Did the guy have a big head?

Perhaps the owl could not avoid the giant freak head.

https://www.youtube.com/watch?v=EElxuL3AFC4

John Henry

Meade said...

Birds are jerks.

ken in tx said...

Mocking birds in the Philippines will dive bomb your head during nesting season if you come within 50 yards of their nests. They will scream just as they go over your head, and sometimes hit your head with their feet.

Marc in Eugene said...

I've heard owls here in the city (Eugene) but have only seen one once. It wasn't interested in my woolen cap.

(Perhaps the Guardian wants to divert our attention from the shenanigans of the Democrats in the governor's house in Salem; the Oregonian has called for Gov. Kitzhaber to resign.)

Michelle Dulak Thomson said...

I saw a barred owl right off my balcony here in Salem a few years back, and we got a (blurry iPhone) snap of it. No sightings since.

ken in tx, not just in the Philippines, but everywhere. Mockingbirds are wonderful, but they're also aggressive as hell. Do not mess about with.

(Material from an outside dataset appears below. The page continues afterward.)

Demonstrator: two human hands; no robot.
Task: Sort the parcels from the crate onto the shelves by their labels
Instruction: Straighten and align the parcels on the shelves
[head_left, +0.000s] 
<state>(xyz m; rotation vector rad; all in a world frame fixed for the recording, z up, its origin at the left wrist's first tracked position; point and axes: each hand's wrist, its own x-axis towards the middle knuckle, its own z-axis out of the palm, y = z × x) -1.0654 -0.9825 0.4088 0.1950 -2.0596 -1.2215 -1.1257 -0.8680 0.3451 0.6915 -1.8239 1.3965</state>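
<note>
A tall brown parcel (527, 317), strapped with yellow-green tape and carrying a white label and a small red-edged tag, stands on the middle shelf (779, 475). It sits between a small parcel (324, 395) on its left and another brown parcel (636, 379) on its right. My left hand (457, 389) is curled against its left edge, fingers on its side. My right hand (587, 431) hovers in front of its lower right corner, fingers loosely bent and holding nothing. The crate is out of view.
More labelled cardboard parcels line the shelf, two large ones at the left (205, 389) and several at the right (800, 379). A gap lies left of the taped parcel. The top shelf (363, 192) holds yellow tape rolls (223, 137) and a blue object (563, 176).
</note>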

Marc Puckett, I don't think Kitzhaber is in any serious trouble. But then I don't get the Oregonian.

FullMoon said...

At San Francisco Zoo, the seagulls perch in the snack shack roofs. You can guess the rest.

Sam L. said...

MDT, it has to have taken a lot to get the Gonian to go after Governor Karamazov. But since the Dems pretty much own the Willamette Valley and can outvote the rest of the state, unless the Feds can tie Cylvia's misdeeds to him. you're likely right.

OH! Spotted owls are polite, and wouldn't steal your hat, but them bad-boy barred owls are takin' over and pushin' them out.

Dagwood said...

Probably something to do with an attraction with the way the sun reflects off the tin foil.

Writ Small said...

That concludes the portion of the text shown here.